Certamente il mio studio organistico e quello filologico camminano di pari passo perché, in entrambi i casi, si tratta di un lavoro e di uno studio basato sul “recupero” di qualcosa che ci arriva dal passato, che a volte si è anche perduto, che ha bisogno di essere ricostruito, rivissuto, ripristinato – e questo vale soprattutto per la poesia greca e per la musica greca di cui non abbiamo quasi nulla; nel caso della musica organistica, il recupero è nella prassi esecutiva e nella riproposizione al pubblico, ormai abituato a stili musicali molto diversi».
Un momento del concerto
«Una delle caratteristiche fondamentali dell’estetica musicale greca era proprio lo stretto rapporto tra il testo e la musica, la musica era al servizio del testo, almeno nell’estetica greca classica; le cose sono pian piano cambiate, i ruoli si sono invertiti e il testo è diventato un pretesto per la musica. Persino la polifonia, nel campo della musica sacra, rappresentò un’annosa questione nell’ambito della polifonia sacra che, secondo la chiesa, tendeva ad oscurare il significato delle parole. Sicuramente la volontà del librettista è che le parole siano comprensibili, mentre il musicista si impegna per mettere in campo le sue competenze e le capacità musicali degli strumenti che usa. La sua bravura, quindi, sarà quella di usare il suo virtuosismo per far emergere i valori del testo», spiega il maestro Paolo Cipolla.
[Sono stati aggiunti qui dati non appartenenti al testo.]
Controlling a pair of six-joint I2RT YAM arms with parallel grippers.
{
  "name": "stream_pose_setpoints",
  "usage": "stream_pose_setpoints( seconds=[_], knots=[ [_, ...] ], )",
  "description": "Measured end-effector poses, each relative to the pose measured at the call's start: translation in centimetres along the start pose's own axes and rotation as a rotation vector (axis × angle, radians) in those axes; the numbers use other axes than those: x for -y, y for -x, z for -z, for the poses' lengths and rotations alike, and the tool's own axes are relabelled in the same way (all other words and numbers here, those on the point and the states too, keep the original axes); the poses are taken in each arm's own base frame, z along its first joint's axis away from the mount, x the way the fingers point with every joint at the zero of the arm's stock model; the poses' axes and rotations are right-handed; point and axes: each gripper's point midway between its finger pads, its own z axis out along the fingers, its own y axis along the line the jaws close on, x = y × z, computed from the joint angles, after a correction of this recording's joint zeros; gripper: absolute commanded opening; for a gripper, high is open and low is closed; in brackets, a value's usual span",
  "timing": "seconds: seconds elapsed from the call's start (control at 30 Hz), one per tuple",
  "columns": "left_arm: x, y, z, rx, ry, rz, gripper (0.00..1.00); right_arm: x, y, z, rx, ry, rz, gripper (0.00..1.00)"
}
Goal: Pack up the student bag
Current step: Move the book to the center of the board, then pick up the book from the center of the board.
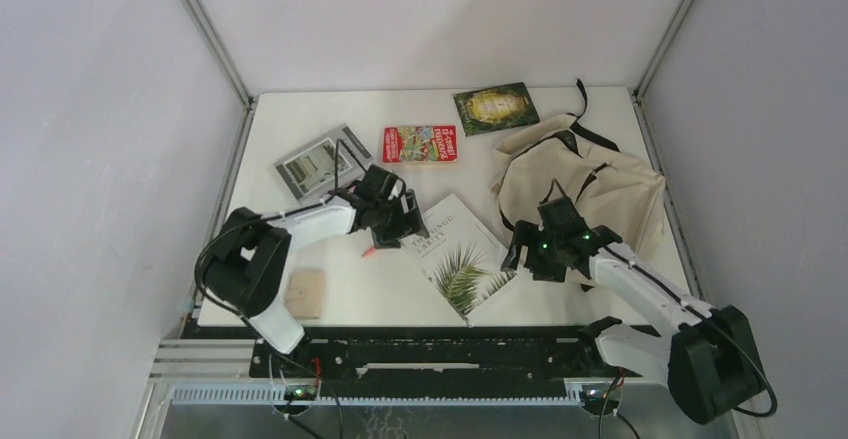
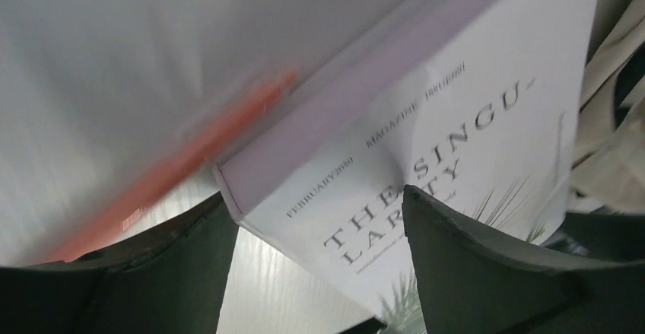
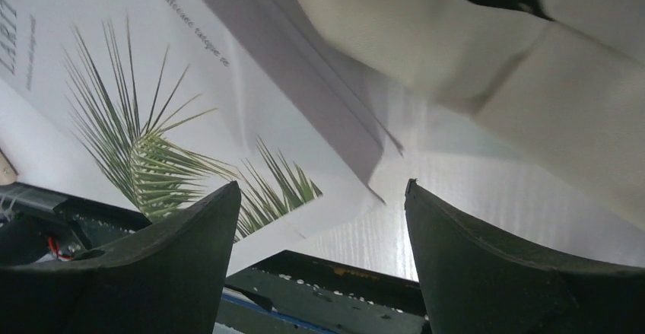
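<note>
My left gripper (image 2: 316, 224) hung with jaws spread astride a corner of the magazine (image 2: 456, 136), holding nothing. My right gripper (image 3: 323, 212), equally spread and empty, sat between the magazine's other side and the student bag (image 3: 532, 83), which lay slumped on the right of the table (image 1: 370, 289). I judged the thin cover could bend or skid away under a pinch, then snag on the limp canvas. The cover read "THE SINGU-LARITY", "FEBRUARY 2020" and "MAGAZINE"; the title on the far red book (image 1: 420, 144) was too small to read.
</note>
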Motion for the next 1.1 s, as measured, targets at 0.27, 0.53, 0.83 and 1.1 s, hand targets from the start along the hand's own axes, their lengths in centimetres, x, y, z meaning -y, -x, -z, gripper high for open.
stream_pose_setpoints(
  seconds=[0.27, 0.53, 0.83, 1.1],
  knots=[
    [2.7, 6.5, -1.9, 0.069, -0.010, 0.002, 0.85, -4.1, -2.1, -2.5, -0.118, 0.136, 0.072, 0.86],
    [5.3, 10.4, -1.1, 0.137, -0.010, -0.076, 0.87, -8.6, -5.0, -2.1, -0.212, 0.261, 0.233, 0.91],
    [4.6, 10.0, 3.8, 0.221, 0.010, -0.135, 0.95, -8.1, -1.1, -1.1, -0.101, 0.254, 0.213, 0.93],
    [2.1, 3.3, 2.6, 0.095, 0.018, -0.154, 0.96, -7.8, 2.6, -5.0, -0.079, 0.262, 0.048, 0.74]
  ],
)
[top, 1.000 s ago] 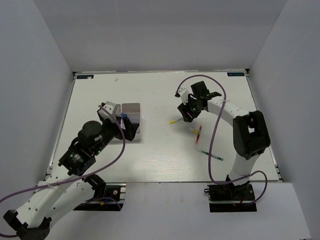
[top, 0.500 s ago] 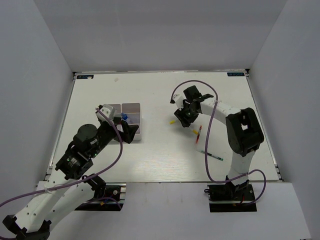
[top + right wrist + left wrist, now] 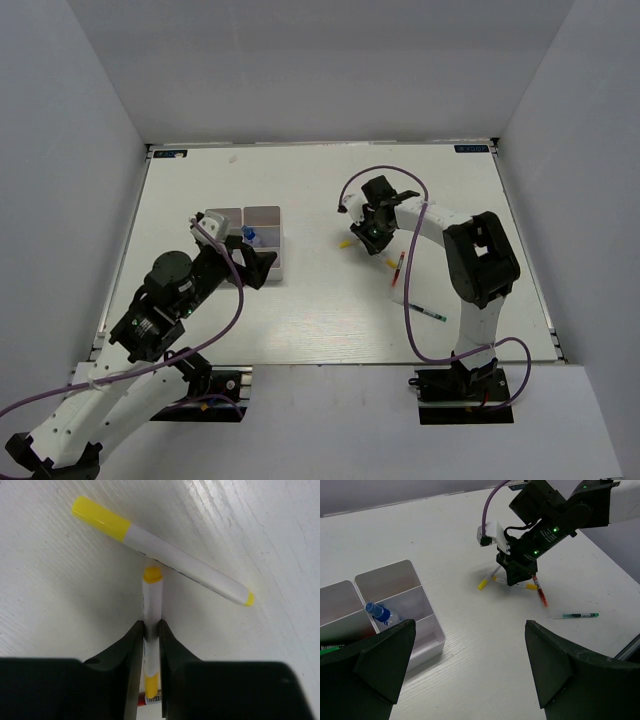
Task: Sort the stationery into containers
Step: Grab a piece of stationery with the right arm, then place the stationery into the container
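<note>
Closest to the arm bases, a green-tipped pen (image 3: 432, 313) lies alone on the table (image 3: 320, 190), with a red pen (image 3: 399, 268) a little beyond it. Over on the left, the left gripper (image 3: 256, 266) hangs just above the near end of the white tray (image 3: 427, 625), jaws spread wide and holding nothing. A blue-capped tube (image 3: 379, 612) sits slanted in one of the tray's compartments; something with green on it may lie in the nearest one, but a finger hides most of it. Farther out, right of the tray, the right gripper (image 3: 151, 632) is down at the table, its fingers (image 3: 134, 645) pinched on a thin white pen (image 3: 152, 592) with yellow ends. That pen's tip butts against a second yellow-capped pen (image 3: 165, 557) lying crosswise.
</note>
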Available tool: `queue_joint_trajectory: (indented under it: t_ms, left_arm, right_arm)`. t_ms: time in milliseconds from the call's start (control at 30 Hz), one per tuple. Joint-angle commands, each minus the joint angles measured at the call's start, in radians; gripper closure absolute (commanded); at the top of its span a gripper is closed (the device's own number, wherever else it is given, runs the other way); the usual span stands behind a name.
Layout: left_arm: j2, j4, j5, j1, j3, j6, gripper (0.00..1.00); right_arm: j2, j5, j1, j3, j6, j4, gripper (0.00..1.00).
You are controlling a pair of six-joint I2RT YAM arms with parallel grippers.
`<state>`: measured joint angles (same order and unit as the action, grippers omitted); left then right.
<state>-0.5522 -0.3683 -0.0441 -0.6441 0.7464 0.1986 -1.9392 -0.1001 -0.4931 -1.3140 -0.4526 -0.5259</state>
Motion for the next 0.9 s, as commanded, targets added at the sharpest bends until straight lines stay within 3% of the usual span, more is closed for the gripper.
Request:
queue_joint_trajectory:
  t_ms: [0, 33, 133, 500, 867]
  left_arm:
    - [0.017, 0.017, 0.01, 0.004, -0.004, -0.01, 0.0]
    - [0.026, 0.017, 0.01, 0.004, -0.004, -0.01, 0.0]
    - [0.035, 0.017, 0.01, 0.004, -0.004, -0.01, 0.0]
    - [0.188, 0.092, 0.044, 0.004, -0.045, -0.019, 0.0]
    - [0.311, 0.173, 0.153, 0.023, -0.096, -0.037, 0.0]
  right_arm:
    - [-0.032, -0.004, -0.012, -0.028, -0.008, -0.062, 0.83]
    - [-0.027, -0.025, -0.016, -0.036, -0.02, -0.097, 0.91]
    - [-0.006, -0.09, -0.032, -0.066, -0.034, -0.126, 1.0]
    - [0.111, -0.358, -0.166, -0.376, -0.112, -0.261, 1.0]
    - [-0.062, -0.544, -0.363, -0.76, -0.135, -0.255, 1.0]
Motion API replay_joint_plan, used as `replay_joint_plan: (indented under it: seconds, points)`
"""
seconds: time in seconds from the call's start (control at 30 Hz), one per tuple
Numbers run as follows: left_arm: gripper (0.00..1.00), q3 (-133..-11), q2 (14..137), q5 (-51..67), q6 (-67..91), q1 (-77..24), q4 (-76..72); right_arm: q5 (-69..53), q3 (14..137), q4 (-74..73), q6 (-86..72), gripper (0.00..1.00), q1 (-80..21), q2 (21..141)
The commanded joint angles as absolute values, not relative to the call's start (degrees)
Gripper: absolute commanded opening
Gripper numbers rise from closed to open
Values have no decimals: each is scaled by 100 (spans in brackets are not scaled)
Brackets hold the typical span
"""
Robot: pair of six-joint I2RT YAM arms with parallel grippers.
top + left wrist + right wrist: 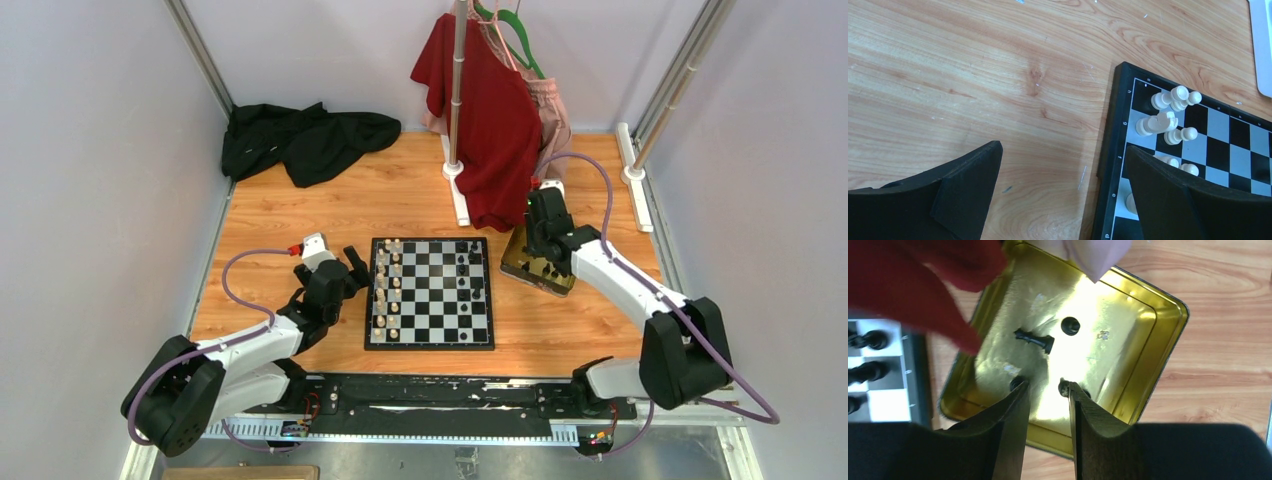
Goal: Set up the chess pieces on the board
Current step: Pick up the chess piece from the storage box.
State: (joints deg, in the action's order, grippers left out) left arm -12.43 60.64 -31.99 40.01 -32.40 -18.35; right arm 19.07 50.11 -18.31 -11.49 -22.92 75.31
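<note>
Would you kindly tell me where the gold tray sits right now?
In the top view, the gold tray lies just right of the chessboard, directly beneath the right gripper.

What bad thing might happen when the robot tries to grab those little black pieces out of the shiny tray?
1. The black pieces in the tray are tiny, and one lies on its side; the right gripper might pinch badly and flick one away.
2. The red shirt hangs right over the tray, so it might snag the arm.
3. The open left gripper sits close to the white pieces and might bump them over.
</note>
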Motion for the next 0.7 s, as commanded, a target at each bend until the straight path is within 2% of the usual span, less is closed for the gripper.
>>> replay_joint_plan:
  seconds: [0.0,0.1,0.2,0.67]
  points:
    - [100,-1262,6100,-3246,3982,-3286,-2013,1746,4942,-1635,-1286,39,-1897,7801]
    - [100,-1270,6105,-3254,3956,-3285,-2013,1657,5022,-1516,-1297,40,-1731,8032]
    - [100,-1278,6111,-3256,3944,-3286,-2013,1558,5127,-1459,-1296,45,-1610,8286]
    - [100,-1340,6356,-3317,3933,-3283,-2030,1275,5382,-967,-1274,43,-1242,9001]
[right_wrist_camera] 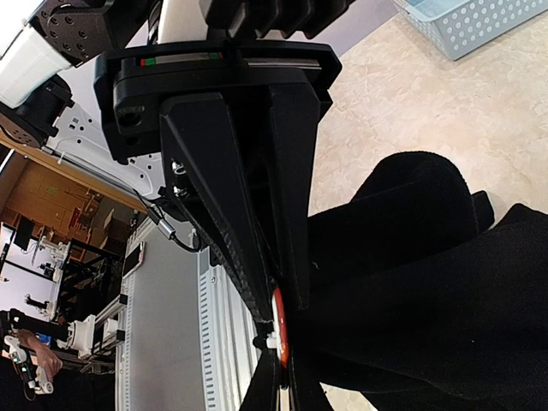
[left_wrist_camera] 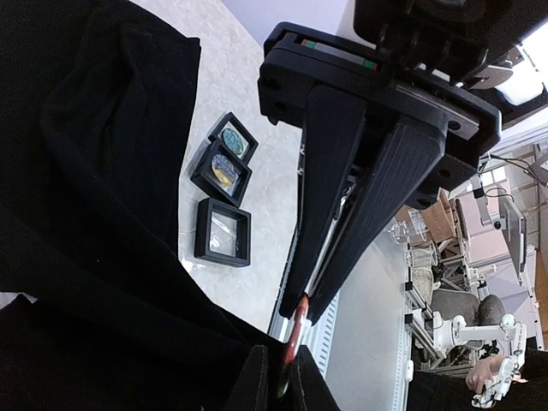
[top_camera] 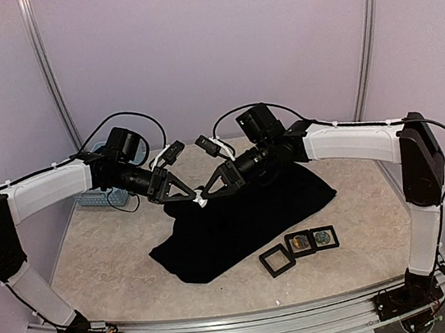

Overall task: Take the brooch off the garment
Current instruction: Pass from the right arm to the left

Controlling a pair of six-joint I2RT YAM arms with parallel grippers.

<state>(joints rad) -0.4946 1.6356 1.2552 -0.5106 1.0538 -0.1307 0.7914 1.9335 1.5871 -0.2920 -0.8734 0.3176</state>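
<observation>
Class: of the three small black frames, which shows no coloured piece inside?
The leftmost frame in the top view, lying apart; the other two frames hold coloured pieces.

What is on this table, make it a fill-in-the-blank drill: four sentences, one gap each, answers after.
1. The large floppy garment is ___ in colour.
2. Near it lie ___ small square frames.
3. The left end effector and the right end effector both pinch a small ___ brooch at the garment.
4. The holed basket is light ___.
Missing words: black; three; red; blue.
</observation>
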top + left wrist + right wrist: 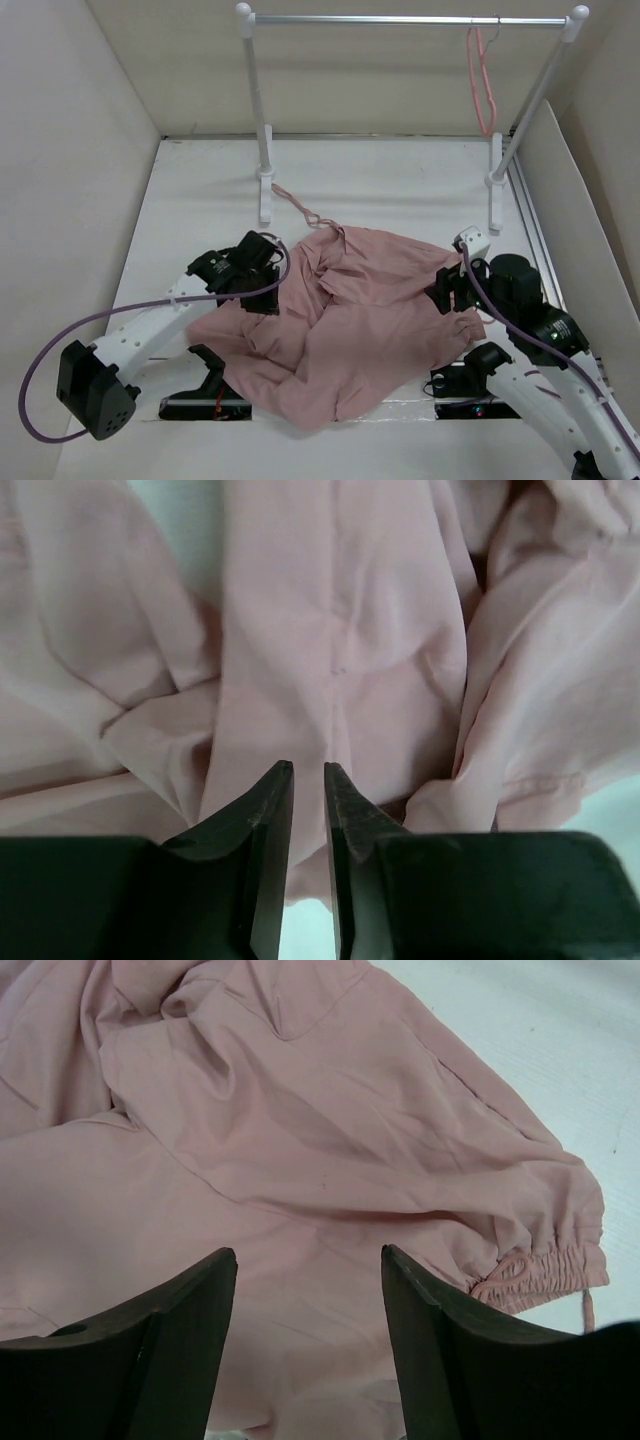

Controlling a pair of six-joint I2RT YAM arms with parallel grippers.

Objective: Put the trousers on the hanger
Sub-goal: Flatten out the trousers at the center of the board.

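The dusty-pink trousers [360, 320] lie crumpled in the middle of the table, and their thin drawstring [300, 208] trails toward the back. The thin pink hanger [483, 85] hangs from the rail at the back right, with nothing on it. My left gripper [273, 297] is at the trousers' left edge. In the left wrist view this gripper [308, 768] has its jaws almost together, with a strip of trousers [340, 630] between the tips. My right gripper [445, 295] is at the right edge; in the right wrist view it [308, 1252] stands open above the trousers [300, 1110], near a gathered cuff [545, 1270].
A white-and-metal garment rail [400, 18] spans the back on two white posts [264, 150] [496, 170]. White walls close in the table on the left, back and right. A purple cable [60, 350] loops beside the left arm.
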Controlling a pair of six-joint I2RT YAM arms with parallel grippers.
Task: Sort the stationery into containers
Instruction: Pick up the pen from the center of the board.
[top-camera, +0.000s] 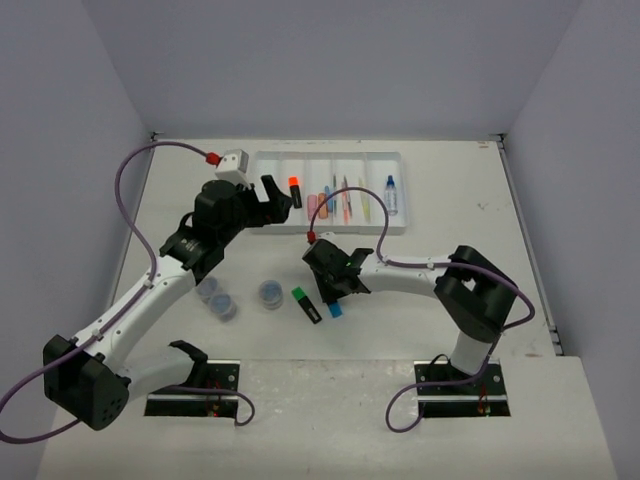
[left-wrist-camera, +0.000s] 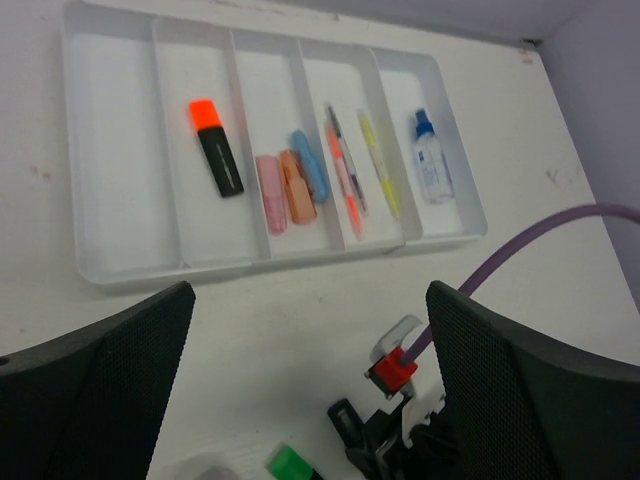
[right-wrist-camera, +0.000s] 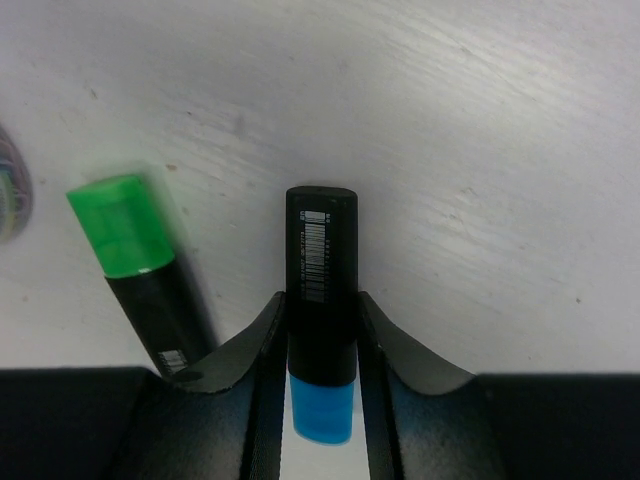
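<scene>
Item one: grip. The right fingers are closed against both sides of the blue highlighter, clamping its black body just ahead of the cap. We cannot tell whether it rests on the surface or is raised off it.

Item two: axis and heading. In the right wrist view the highlighter's long axis runs straight along the gap between the fingers, in line with their reach. The blue cap points back toward the wrist, and the barcoded butt end points outward, past the fingertips. From above only the cap shows, on the near side of the hand. The body is hidden, so we cannot read its exact bearing against the tray.

Item three: neighbour. The green highlighter lies just beside it, tilted and apart from the blue one. Its body end comes close to the outer side of one finger, and we cannot confirm contact.

Item four: destination. The tray sits toward the far edge, its compartments running near to far. The left fingers are spread wide with nothing between them. They hover at the tray's near side, well apart from the blue highlighter, so the right arm is the nearer one.

Judgement: the coming move calls for a lift clear of the green highlighter, a carry toward the far edge, and alignment of the long axis with a compartment.
</scene>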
«La competenza musicale, è vero, mi permette di pensare alle parole in musica e, ovviamente immaginando già una possibile realizzazione sonora secondo la mia sensibilità. Ma già nell’anteprima di ascolto della composizione di Ferrauto, da cui si coglie il suo stile, il suo mondo interiore, il suo modo fare musica, si nota come ha colto molto bene i valori ritmici e fonici del testo, riproponendo, in alcune parti certe modalità greche di base intrecciate a ritmi e armonie moderne», aggiunge.
«Nell’ascolto di questa composizione si fondono due mondi: il testo e la musica, il tempo classico e quello contemporaneo, il recupero del mito antico dentro il linguaggio nuovo della musica di oggi: si è percepita un’atmosfera di grande attrazione, ritmi incantatori dentro un vortice di ricordi e mito nel primo quadro dedicato alla dea Kore, mentre grande effervescenza e caos emergono dalla festa nel quadro di Dioniso, “rombi di timpani, ululati notturni…satiri folli” cosi come canta il testo. Quando l’arte sta al centro, essa restituisce l’equilibrio delle forme, così come è stato», spiega il maestro.
Grande entusiasmo è stato colto tra il pubblico, che ha inoltrato applausi all’orchestra, al coro e ai compositori presenti, ringraziando il grande impegno di coloro che per l’edizione 2024 hanno scelto di regalare la Bellezza nel nome di Vincenzo Bellini.